Everything from the first line of the material below through the line containing "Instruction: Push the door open" must be retyped exactly, and nothing past it.

'''

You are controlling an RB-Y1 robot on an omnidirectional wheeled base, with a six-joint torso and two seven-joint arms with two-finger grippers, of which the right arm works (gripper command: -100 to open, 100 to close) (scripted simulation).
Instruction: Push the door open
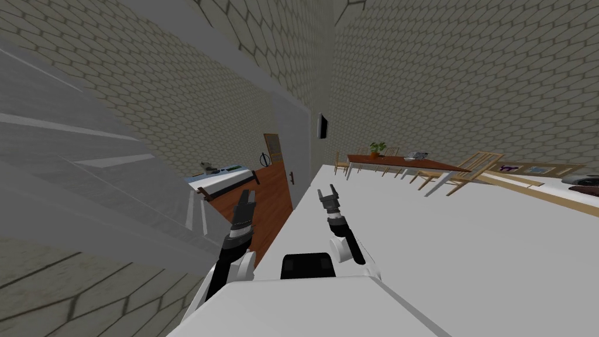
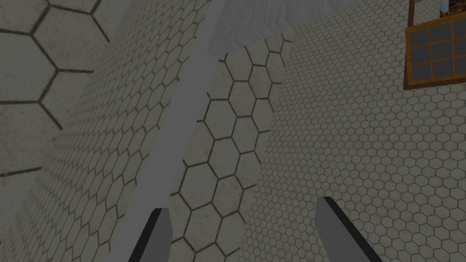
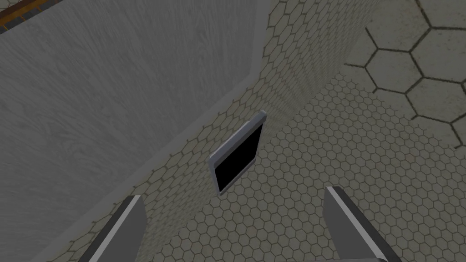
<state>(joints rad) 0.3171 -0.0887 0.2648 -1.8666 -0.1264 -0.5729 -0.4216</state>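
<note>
The door point(image 1: 288, 131) is a grey panel ahead, with a small dark handle point(image 1: 291, 177) at its lower edge. Left of the handle an opening shows a brown floor point(image 1: 272, 205) and a bed point(image 1: 219, 175). My left gripper point(image 1: 250, 193) is open and held in front of that opening, short of the handle; its wrist view has its fingers point(image 2: 242, 207) apart before a hexagon-tiled wall and a grey strip point(image 2: 182, 136). My right gripper point(image 1: 329, 192) is open too, to the right of the door. Its wrist view point(image 3: 234, 193) faces the grey wood-grain door point(image 3: 113, 91).
A wall screen point(image 1: 322, 126) point(image 3: 236, 159) hangs just right of the door. A large grey slab point(image 1: 88, 175) stands close on my left. At the back right are a brown dining table point(image 1: 409, 161), several chairs point(image 1: 468, 169) and a plant point(image 1: 377, 146) on white floor point(image 1: 439, 246).
</note>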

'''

WRITTEN ANSWER
You are controlling an RB-Y1 robot on an omnidirectional wheeled base, with a six-joint torso and two seven-joint arms with two-finger grippers, of which the right arm works (gripper command: -100 to open, 100 to close) (scripted simulation).
Instruction: Push the door open

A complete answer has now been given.